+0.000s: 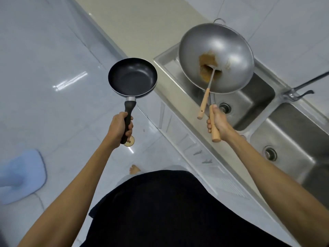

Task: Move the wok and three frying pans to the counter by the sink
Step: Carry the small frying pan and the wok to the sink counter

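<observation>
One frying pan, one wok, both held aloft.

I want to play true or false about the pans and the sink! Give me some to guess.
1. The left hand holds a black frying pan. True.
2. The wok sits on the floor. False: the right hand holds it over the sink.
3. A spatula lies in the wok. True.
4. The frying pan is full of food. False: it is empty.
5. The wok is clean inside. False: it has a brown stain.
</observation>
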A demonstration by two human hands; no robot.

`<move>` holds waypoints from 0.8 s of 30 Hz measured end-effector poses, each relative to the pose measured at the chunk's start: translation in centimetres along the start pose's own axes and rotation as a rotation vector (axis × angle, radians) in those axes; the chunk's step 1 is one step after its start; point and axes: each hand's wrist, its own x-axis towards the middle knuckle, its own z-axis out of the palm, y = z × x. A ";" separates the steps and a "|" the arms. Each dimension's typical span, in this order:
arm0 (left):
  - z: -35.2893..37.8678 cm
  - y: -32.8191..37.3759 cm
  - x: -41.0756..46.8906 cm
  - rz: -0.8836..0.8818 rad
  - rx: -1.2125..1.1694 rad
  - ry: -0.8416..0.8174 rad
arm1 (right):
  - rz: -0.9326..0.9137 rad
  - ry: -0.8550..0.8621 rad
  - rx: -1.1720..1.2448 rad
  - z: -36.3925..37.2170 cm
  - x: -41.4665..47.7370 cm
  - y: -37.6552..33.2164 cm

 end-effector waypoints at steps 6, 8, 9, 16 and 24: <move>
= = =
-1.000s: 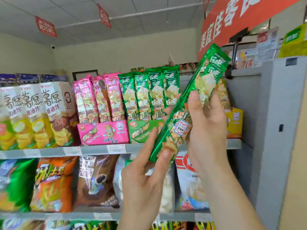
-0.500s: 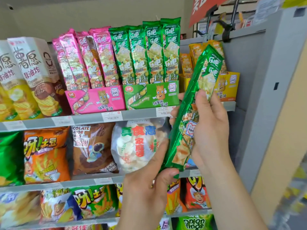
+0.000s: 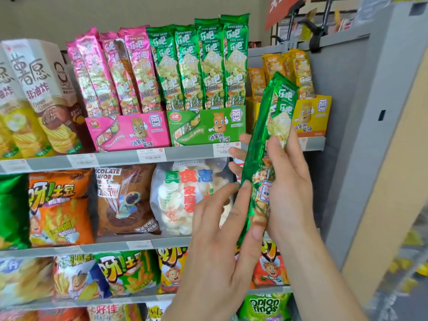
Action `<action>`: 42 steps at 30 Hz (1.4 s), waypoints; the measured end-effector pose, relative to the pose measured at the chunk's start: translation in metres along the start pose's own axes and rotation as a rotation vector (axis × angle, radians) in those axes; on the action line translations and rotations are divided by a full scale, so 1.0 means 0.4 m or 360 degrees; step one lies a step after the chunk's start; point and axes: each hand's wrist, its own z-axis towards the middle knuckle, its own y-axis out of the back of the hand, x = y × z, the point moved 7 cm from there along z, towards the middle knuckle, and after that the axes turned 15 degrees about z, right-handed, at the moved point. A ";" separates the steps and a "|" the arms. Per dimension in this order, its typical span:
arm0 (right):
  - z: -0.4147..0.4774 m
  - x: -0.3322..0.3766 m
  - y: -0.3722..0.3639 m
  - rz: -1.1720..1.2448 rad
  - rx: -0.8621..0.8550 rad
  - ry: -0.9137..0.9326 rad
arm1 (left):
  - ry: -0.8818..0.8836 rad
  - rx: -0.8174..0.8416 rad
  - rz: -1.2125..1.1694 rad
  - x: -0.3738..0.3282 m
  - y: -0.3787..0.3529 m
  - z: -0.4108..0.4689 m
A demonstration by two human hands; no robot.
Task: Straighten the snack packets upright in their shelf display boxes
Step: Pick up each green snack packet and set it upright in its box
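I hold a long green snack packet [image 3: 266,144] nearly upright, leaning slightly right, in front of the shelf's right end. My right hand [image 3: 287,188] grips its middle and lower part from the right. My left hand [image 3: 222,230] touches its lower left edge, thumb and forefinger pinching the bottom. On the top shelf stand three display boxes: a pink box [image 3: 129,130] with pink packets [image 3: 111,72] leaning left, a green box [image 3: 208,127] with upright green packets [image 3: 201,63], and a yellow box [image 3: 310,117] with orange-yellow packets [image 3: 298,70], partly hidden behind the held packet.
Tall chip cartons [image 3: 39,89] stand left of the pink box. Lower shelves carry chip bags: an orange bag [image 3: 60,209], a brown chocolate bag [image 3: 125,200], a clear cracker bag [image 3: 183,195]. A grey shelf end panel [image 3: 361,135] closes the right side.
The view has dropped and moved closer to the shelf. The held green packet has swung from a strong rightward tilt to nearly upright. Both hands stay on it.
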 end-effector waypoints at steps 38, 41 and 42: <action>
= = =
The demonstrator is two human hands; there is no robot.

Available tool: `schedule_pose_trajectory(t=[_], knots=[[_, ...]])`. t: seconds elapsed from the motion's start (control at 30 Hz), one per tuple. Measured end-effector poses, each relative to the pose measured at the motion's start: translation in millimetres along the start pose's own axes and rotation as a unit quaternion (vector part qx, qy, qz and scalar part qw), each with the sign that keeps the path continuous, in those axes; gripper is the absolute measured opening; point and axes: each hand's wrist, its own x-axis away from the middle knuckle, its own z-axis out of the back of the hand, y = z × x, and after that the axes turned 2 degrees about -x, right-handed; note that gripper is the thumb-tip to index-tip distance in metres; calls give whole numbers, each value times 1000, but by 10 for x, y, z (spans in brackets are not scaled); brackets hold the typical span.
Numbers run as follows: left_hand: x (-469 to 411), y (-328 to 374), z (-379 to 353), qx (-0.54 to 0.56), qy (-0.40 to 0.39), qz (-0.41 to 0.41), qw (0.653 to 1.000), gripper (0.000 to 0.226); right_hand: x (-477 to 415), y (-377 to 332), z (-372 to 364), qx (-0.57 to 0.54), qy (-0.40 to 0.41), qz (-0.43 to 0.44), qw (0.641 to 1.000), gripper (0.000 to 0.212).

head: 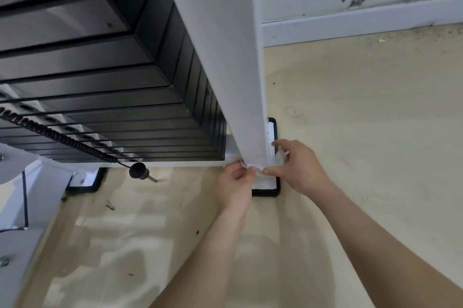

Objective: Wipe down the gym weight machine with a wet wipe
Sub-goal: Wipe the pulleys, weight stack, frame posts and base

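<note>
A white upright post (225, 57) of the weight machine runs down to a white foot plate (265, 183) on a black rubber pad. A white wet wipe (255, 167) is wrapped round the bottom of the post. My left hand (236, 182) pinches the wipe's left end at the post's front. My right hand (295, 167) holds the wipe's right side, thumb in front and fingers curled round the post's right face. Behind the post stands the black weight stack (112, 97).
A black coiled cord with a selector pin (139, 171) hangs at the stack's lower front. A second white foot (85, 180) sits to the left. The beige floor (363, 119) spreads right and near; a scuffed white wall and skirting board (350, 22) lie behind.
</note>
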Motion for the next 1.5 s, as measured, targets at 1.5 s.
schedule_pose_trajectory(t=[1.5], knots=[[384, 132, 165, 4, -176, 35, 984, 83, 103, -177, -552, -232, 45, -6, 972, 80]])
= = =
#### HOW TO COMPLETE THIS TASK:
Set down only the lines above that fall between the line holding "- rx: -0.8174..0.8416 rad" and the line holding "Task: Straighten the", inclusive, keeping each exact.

#### RESPONSE:
  - rx: -0.8174..0.8416 rad
  - rz: -1.2125..1.1694 rad
  - x: -0.3738..0.3282 m
  - y: -0.3787..0.3529 m
  - z: -0.4108..0.4689 m
A demonstration by two human hands; no robot.
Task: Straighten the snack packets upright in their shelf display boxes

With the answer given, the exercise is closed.